Sunday, October 04, 2015

All There in Black and White?

It seems incredible, but it looks as though CNN photoshopped pictures of Christopher Mercer in order to make the shooter in the recent Roseburg mass killing look more Caucasian. Besides the skin tone, look carefully at the nose and lips in the two pictures.

Saturday, October 03, 2015

Just Another Godforsaken Highway in the Rain

I sought escape down random roads, but I sought in vain
For every town in every place seemed more or less the same
Just another Godforsaken highway in the rain.

These also were the words, no doubt, of Eriksson the Dane
As winter whipped his cabin, or the maelstrom came
He sought escape down random roads, but he sought in vain.
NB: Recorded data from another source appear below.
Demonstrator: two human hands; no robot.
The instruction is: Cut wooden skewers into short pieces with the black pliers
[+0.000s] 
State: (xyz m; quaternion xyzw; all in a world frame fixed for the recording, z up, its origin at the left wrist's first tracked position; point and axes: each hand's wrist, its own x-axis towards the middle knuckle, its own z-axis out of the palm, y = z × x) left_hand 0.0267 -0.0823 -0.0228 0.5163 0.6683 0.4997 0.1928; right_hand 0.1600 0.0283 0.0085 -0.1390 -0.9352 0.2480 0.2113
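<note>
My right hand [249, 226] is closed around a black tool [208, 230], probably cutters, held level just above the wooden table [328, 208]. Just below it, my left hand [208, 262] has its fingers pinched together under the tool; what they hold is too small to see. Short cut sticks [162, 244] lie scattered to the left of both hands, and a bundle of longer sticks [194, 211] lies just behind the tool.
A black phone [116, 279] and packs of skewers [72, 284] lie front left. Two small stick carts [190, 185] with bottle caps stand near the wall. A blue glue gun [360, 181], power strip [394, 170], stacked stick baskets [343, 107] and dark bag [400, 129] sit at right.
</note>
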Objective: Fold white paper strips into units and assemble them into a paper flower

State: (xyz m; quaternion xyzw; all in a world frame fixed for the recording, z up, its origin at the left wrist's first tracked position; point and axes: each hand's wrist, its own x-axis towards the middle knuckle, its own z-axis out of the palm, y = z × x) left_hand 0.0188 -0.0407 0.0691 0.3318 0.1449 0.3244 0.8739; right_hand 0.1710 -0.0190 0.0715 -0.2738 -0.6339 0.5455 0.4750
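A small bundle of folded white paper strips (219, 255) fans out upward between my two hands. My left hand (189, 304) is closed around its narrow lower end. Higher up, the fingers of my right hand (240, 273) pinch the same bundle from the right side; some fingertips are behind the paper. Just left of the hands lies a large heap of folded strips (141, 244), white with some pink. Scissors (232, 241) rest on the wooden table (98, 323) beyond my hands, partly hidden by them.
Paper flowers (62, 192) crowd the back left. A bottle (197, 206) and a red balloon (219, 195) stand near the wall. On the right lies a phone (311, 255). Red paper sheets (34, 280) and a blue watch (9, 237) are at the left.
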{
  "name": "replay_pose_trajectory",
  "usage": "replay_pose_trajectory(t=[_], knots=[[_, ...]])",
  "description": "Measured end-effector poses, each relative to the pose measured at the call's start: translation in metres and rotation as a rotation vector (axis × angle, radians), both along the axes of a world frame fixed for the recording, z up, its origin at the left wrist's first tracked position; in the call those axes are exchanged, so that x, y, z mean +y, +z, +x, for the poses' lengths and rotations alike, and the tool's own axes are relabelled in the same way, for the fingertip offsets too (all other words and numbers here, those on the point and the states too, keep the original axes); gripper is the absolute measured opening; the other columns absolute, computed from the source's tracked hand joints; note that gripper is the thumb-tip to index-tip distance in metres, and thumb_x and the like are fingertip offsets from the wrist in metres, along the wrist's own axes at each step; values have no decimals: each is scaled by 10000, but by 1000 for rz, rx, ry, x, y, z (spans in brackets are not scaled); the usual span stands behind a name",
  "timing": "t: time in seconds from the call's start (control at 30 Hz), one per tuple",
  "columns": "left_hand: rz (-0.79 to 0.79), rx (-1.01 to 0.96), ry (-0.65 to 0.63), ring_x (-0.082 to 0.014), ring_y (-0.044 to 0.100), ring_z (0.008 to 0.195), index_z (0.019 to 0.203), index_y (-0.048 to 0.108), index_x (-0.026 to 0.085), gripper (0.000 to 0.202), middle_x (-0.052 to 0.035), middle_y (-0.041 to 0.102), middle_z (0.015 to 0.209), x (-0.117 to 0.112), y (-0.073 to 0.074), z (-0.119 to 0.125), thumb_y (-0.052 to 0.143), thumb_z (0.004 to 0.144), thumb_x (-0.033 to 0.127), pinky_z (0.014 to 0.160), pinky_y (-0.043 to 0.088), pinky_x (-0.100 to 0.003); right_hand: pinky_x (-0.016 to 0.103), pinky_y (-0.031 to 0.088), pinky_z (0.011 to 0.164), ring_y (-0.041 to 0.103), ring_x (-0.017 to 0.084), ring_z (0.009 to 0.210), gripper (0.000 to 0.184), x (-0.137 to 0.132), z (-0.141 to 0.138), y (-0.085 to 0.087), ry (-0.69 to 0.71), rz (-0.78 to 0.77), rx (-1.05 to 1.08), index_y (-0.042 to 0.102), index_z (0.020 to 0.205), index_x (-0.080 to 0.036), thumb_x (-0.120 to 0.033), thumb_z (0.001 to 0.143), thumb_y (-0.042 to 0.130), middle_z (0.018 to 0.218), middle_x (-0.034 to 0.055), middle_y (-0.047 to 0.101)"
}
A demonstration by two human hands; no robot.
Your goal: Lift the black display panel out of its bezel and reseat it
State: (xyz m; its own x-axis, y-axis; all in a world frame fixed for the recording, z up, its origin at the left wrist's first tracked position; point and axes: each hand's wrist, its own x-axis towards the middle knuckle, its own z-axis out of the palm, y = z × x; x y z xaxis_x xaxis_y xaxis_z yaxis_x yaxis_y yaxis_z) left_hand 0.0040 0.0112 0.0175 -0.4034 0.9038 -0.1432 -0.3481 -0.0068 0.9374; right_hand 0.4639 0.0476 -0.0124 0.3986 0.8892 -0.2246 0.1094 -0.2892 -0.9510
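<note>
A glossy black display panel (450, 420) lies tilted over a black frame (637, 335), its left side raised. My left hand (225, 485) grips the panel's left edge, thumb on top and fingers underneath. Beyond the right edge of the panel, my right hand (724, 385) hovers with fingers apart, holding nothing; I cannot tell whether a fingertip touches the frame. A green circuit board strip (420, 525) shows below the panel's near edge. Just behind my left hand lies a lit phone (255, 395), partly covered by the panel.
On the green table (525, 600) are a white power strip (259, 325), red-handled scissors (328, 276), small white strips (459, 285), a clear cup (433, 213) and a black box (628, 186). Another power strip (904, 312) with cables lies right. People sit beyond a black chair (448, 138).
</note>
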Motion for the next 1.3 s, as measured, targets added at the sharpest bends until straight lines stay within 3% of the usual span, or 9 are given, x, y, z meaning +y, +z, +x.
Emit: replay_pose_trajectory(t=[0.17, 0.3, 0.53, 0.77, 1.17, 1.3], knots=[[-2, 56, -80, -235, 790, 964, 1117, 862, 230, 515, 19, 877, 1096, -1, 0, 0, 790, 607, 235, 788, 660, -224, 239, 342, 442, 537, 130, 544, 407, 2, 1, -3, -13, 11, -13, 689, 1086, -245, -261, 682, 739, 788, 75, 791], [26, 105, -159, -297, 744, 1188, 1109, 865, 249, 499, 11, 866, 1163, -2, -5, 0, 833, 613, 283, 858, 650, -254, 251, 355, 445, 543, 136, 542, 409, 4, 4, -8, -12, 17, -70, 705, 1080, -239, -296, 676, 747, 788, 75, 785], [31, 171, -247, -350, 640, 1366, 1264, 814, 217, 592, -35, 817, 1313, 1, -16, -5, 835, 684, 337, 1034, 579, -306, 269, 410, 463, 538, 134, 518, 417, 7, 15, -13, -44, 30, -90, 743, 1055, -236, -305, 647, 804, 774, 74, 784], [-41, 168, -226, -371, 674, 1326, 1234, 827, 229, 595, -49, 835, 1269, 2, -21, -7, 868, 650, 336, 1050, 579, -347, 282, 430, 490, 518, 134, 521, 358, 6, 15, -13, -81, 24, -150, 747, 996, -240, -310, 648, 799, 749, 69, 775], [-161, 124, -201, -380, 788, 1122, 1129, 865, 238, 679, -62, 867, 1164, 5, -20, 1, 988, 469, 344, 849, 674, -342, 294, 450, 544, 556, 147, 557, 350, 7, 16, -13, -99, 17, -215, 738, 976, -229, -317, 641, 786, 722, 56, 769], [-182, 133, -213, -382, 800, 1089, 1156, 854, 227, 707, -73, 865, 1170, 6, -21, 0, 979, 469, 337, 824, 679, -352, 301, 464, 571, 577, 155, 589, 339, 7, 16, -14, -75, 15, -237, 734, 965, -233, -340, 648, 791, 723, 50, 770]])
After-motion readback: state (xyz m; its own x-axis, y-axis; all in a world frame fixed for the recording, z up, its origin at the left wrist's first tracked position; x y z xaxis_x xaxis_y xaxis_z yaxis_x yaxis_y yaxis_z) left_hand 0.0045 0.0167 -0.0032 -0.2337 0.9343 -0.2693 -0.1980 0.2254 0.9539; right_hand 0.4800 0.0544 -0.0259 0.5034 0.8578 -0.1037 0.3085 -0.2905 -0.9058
Or Cartier of St. Malo, who attacked the trackless main
He brought his wandering with him, to the land God gave to Cain
For every town and every place seemed more or less the same.

And some have sought for only love, like lovely Marion Crane
But found instead some old motel that bore the owner's name
Just another Godforsaken highway in the rain.

-- Stephen K. Roney

Roseburg and Guns

The deadly English longbow. For national defense, every English freeman was drilled in its use. It could take down a knight on horseback. Result: human equality.

Another mass shooting in the US, in Oregon, and another general call for tougher laws on gun control.

First point: appearances to the contrary, and for what it is worth, mass shootings in the US are not becoming more common. They are becoming less common. Nor are there actually more mass shootings in the US than in other developed naions. Apparently, there have been more proportionate to population in Finland and Norway.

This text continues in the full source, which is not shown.